If the project starts out with enthusiasm but it gets forked, then it becomes impossible to develop one feature that many people didn't realize would be overall a better user experience, or streamlined option, at the very least.
https://internet2.edu/network/
There are new Java'based platforms that could build upon that, but chips today have so much processing power that they might think it's easier to develop a higher level language with more dependencies. But that leads to more maintenance if some package gets lost or broken.
As for the internet speeds themselves, It is similar to net neutrality but a voluntary guideline by the website developers: https://inavoyage.blogspot.com/2026/06/the-sierpinski-triang...
I also explore QUIC, but it's already implemented and not everything needs it, except higher bandwidth: https://inavoyage.blogspot.com/2026/06/5-things-to-lighten-d...

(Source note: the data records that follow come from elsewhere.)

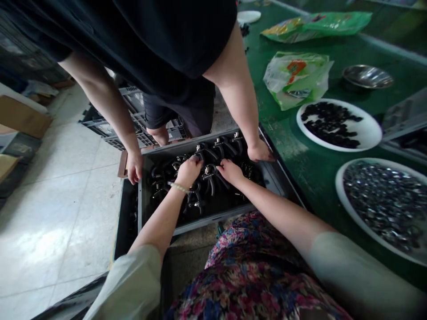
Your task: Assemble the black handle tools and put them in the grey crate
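Note:
A grey plastic crate (213,218) holds several black curved parts with shiny metal fittings (209,174). Over its middle, my left hand (189,171) has its fingers closed on one black curved part (199,153), mostly covered by the fingers. Close by on the right is my right hand (231,172), fingers bent together beside another curved part; what they pinch, if anything, is hidden. Across from me stands a person in dark clothes. One of that person's hands (134,166) is at the crate's left rim, the other hand (260,151) at its right corner.
On the right, a green table (283,133) bears a white plate of small black pieces (300,118), a white plate of shiny metal pieces (340,186), a steel bowl (367,76) and plastic bags (296,75). Another crate (125,222) sits beneath. Cardboard boxes (23,115) stand left.

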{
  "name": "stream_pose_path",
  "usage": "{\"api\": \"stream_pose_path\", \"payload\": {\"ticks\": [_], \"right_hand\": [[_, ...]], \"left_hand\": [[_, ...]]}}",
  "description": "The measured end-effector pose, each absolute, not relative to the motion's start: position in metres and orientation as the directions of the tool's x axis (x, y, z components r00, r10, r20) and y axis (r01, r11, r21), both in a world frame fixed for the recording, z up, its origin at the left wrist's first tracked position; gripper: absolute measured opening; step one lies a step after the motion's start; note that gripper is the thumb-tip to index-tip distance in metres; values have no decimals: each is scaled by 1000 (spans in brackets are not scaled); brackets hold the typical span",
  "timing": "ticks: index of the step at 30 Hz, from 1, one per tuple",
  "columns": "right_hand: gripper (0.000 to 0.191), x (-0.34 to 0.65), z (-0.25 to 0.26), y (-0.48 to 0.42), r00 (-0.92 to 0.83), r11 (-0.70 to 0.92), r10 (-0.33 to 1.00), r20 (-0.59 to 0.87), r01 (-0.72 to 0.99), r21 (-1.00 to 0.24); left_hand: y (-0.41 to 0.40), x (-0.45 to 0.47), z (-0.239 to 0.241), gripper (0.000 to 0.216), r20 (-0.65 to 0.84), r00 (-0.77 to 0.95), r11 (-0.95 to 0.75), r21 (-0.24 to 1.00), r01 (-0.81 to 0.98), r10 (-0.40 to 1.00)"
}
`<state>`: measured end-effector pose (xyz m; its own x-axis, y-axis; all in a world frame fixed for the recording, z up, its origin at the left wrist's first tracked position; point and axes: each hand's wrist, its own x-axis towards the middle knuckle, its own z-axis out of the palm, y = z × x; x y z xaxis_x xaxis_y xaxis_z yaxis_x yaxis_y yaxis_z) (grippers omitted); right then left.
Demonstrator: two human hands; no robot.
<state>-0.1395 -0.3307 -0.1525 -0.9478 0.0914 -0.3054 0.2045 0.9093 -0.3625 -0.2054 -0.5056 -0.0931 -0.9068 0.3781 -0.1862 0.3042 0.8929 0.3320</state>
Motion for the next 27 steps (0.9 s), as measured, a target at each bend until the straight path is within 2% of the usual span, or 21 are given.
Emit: {"api": "stream_pose_path", "payload": {"ticks": [2, 5, 11, 13, 16, 17, 19, 22, 27], "right_hand": [[46, -152, -152, -327, -933, 912, 109, -343, 231, -338], [37, -156, -153, -330, -919, 923, 34, -392, 179, -340], [36, -127, -150, -333, -927, 925, -65, -369, 83, -370], [37, -105, -150, -326, -935, 913, -122, -333, 26, -407], [36, -67, -151, -312, -923, 883, -229, -309, -63, -466], [35, -56, -152, -308, -915, 872, -258, -311, -82, -483], [32, -44, -151, -300, -907, 853, -287, -310, -94, -514], [22, -53, -145, -287, -944, 855, -200, -261, -38, -518], [34, -117, -130, -263, -981, 881, 111, -159, 171, -440]], "left_hand": [[-469, -227, -109, 42, -249, -921, 927, 302, 220, 300], [-444, -244, -128, 48, -281, -924, 941, 288, 177, 260], [-474, -236, -113, 46, -247, -940, 940, 302, 158, 238], [-496, -217, -104, 41, -137, -942, 902, 357, 242, 307], [-529, -169, -101, 31, 23, -842, 744, 455, 489, 539], [-537, -150, -103, 28, 7, -784, 690, 471, 550, 621], [-548, -115, -108, 28, -116, -660, 625, 474, 620, 742], [-546, -88, -115, 31, -245, -571, 617, 414, 669, 784], [-522, -111, -128, 32, -285, -620, 681, 371, 631, 730]]}}
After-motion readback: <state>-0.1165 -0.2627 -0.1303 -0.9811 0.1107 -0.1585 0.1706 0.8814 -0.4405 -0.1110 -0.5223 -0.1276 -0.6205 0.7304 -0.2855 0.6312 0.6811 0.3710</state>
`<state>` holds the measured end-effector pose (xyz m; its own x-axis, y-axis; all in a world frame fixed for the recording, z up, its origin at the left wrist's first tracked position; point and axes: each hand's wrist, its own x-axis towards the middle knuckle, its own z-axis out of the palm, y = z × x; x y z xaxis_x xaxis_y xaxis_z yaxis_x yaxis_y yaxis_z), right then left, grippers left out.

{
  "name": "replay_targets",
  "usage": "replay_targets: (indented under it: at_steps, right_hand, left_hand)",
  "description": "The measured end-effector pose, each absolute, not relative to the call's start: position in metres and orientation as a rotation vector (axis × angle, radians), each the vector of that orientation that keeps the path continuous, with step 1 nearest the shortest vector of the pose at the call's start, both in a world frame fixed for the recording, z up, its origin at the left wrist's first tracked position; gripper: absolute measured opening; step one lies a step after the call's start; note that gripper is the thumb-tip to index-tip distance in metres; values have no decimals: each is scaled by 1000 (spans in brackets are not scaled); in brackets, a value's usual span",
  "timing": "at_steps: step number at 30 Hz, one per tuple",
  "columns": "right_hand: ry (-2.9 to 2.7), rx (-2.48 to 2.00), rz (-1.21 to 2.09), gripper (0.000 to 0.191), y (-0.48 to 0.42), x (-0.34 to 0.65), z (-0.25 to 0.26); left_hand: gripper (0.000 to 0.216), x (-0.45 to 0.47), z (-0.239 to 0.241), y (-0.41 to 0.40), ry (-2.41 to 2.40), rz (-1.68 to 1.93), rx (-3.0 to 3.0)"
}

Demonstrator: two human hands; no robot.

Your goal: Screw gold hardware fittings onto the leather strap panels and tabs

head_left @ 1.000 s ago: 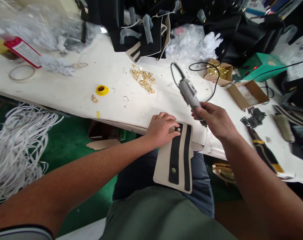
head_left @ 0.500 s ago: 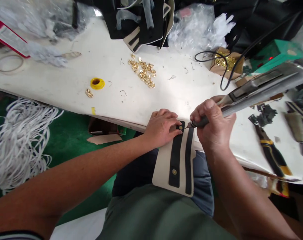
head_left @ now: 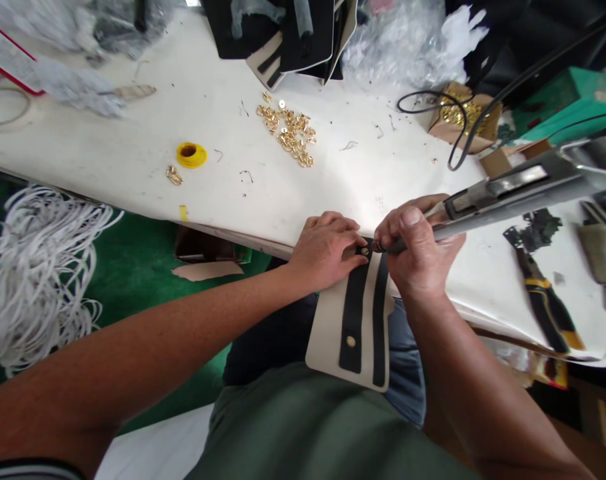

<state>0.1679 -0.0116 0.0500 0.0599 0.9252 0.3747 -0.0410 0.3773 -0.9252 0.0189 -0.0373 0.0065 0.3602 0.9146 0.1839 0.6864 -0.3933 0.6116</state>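
Across my lap and the table's front edge lies a beige panel [head_left: 327, 333] with two black strips [head_left: 351, 313]. The left strip carries a round gold fitting [head_left: 351, 341] near its lower end and another gold fitting [head_left: 365, 251] at the top. My left hand [head_left: 327, 250] grips the panel's upper end, its thumb and forefinger on either side of the upper fitting. Wrapped round a long grey power screwdriver [head_left: 503, 193], my right hand [head_left: 417, 243] keeps its narrow tip at the upper fitting. Whether the tip touches is hidden by my fingers.
Gold fittings [head_left: 293, 133] lie heaped on the white table [head_left: 183, 87], left of a carton of gold pieces [head_left: 463, 120]. A yellow tape roll [head_left: 191, 155] sits leftward. Pliers [head_left: 547, 300] and black parts [head_left: 535, 230] lie right. White cord [head_left: 43, 273] is piled on the floor.
The screwdriver's tip has moved slightly left and up, closer to the upper fitting, and its body now tilts less steeply. My left hand keeps its grip. The view has shifted a little.
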Motion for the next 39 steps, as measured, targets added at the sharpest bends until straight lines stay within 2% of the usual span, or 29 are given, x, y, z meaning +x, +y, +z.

Once Android and iOS became the leading smartphone makers, code efficiency wasn't super important, because they hardware makers could add 10-20X the RAM. The competition between Symbian and iOS was a brief decade, but it actually made efficient code development interesting and beneficial for battery life. Since RAM got cheaper, even though it's expensive at the high end (HBM3e), it's a lot easier to develop with 4GB of phone memory than 4MB on the Nokia 7650 (2002). Those are quite extremes, but most symbian phones had a lot of features with as little as 32MB of RAM. https://en.wikipedia.org/wiki/Nokia_7650
Is this a reference to āantennagateā[0], when Jobs dismissed an affected user telling them to ājust avoid holding it that wayā[1]?

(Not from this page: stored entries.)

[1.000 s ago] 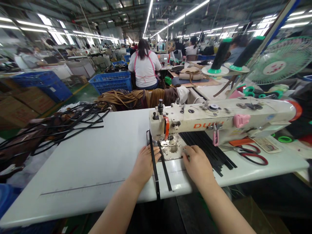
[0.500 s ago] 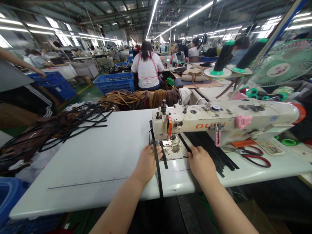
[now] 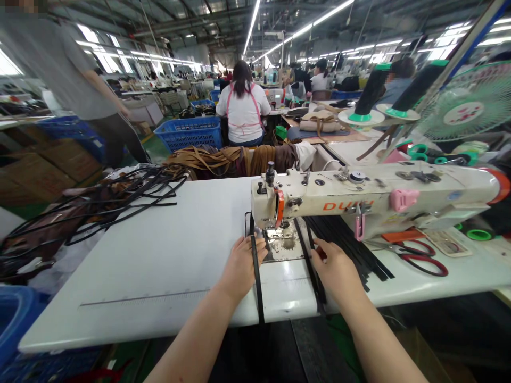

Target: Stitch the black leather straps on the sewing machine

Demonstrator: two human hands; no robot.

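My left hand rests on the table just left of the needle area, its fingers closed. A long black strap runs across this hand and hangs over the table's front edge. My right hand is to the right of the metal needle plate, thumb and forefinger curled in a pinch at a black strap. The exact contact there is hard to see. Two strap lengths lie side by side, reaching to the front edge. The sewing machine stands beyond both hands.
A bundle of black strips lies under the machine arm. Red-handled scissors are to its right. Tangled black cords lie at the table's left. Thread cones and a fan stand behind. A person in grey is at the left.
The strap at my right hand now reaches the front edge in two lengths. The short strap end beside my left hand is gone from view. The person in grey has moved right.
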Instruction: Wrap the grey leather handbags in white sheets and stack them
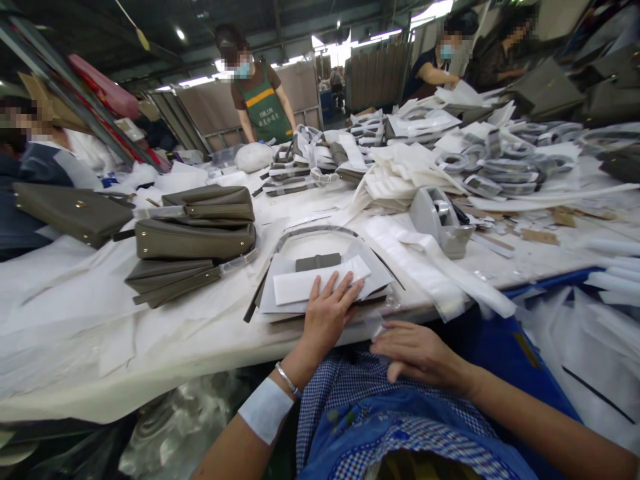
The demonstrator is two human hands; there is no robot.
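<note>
My left hand [330, 307] lies with fingers spread on a white foam strip [293, 287]. Under the strip is a grey-green handbag part with white sheets [367, 263] and a strap [320, 231] arching behind it, lying near the table's front edge. A folded grey-green piece [318, 261] shows just behind the strip. Off to the right, at the table edge, my right hand [417, 353] is closed, with a small piece of clear tape [379, 329] at its fingertips. A grey tape dispenser [440, 220] stands behind and to the right.
Grey-green handbags [195, 237] are stacked at left, with another bag [75, 210] beyond. Wrapped straps [500, 157] and white foam sheets [400, 177] pile up across the back. A blue bin [520, 353] holds plastic sheeting at right. A co-worker in a green apron [265, 110] stands opposite.
</note>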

> because 3G technology at the time wasn't robust, and one shouldn't have expected him to have all the solutions that were out of his control
If so, this is an incredibly bad take. Lots of other phones had implemented good 3G connectivity at the time, including Apple's own prior iPhone. Apple made a mistake here, and the takeaway should be that corporate hubris is real and companies aren't your friends, not some cockamamie prattle about how we should accept bad products because technology is hard, boo hoo.
> had Jobs lived to 70 or 80
Jobs' own death is another fine demonstration of his arrogance. Very ironic to refer to it in this paragraph.

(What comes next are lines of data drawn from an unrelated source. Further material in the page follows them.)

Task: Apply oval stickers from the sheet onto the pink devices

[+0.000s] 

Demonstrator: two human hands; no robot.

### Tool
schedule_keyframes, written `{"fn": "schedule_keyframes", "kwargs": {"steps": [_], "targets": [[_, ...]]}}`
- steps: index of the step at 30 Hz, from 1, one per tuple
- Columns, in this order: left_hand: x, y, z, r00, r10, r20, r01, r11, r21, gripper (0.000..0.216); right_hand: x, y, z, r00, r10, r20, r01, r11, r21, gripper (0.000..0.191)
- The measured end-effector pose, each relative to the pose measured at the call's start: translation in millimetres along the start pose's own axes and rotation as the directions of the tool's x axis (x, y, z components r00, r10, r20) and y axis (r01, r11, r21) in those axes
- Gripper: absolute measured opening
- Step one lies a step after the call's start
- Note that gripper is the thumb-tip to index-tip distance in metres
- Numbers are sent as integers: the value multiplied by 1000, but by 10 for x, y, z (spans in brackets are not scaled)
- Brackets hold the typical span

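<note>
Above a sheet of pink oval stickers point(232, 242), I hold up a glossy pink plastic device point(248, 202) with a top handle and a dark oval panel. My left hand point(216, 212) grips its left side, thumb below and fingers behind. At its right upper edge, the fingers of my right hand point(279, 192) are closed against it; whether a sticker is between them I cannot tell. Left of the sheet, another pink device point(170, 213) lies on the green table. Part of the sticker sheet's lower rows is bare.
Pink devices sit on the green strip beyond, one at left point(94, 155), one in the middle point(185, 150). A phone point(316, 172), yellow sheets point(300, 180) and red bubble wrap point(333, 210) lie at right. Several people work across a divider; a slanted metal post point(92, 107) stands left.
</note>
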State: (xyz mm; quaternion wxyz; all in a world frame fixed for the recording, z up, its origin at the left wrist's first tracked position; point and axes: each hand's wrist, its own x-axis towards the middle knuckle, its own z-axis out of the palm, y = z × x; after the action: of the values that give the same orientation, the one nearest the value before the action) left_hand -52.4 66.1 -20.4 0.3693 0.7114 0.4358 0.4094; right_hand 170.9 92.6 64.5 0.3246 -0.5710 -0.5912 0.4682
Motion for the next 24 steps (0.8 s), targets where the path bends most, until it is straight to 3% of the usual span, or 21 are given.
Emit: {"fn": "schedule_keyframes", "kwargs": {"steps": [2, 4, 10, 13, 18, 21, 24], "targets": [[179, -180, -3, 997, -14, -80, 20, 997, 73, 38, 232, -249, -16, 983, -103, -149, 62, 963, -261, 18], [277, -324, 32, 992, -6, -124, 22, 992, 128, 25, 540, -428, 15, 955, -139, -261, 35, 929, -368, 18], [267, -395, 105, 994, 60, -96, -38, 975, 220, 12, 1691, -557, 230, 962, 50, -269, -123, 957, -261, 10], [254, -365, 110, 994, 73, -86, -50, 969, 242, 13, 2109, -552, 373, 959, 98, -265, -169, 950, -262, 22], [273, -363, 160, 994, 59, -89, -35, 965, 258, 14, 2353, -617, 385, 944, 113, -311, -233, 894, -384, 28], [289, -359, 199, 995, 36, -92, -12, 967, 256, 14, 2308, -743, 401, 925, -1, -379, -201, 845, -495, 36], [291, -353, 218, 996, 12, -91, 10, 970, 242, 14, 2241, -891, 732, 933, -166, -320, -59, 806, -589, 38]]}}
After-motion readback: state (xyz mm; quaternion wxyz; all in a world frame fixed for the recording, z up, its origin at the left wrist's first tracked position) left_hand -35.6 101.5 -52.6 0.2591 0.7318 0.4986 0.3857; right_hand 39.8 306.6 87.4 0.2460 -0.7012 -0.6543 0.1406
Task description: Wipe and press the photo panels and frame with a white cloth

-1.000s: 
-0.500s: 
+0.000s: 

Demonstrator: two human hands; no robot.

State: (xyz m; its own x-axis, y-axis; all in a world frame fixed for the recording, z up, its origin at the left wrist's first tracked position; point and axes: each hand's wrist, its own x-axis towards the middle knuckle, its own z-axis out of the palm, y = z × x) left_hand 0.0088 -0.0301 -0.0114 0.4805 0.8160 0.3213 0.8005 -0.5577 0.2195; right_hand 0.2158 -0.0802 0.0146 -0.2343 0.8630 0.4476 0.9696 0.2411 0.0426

0: https://en.wikipedia.org/wiki/IPhone_4#Antenna
1: https://www.macrumors.com/2010/06/24/steve-jobs-describes-ip...
In retrospect, I think Jobs knew his time was limited, and telling a customer not to hold it that way wasn't an unforgiveable sin- in fact, there was some truth to it, even if they didn't have a better modem at the time (my article mentions Qualcomm).
And I agree, that yes, hubris is real. I like how Bill Gates told Jobs at the D7 Conference in 2007 that his charisma and spell wouldn't work on him because he was a minor wizard. https://www.businessinsider.com/bill-gates-says-steve-jobs-w...
Btw, an in-house modem is something Apple us finally returning to, now that they are ready: https://www.forbes.com/sites/davidphelan/2026/05/16/iphone-1...
I suspect if Steve was doing a new internet it would be a walled garden like the App store, so a worse internet that favors him. As Woz said, Jobs just wanted to have a business and be rich, didn't really matter what the business was. Any illusion of a greater good was always a calculated bet in getting more users.
Job's did some great things for the industry, I also call him the architect of the locked down digital jails we are inhabiting. But we shouldn't put him up as some perfect beacon of the industry.
For something so complex like a PC or desktop experience, having a bunch of oppositional goals (like ad pop ups) do not serve the user well enough. Often times a committee releases a product, but there is no real consensus or accessibility in mind.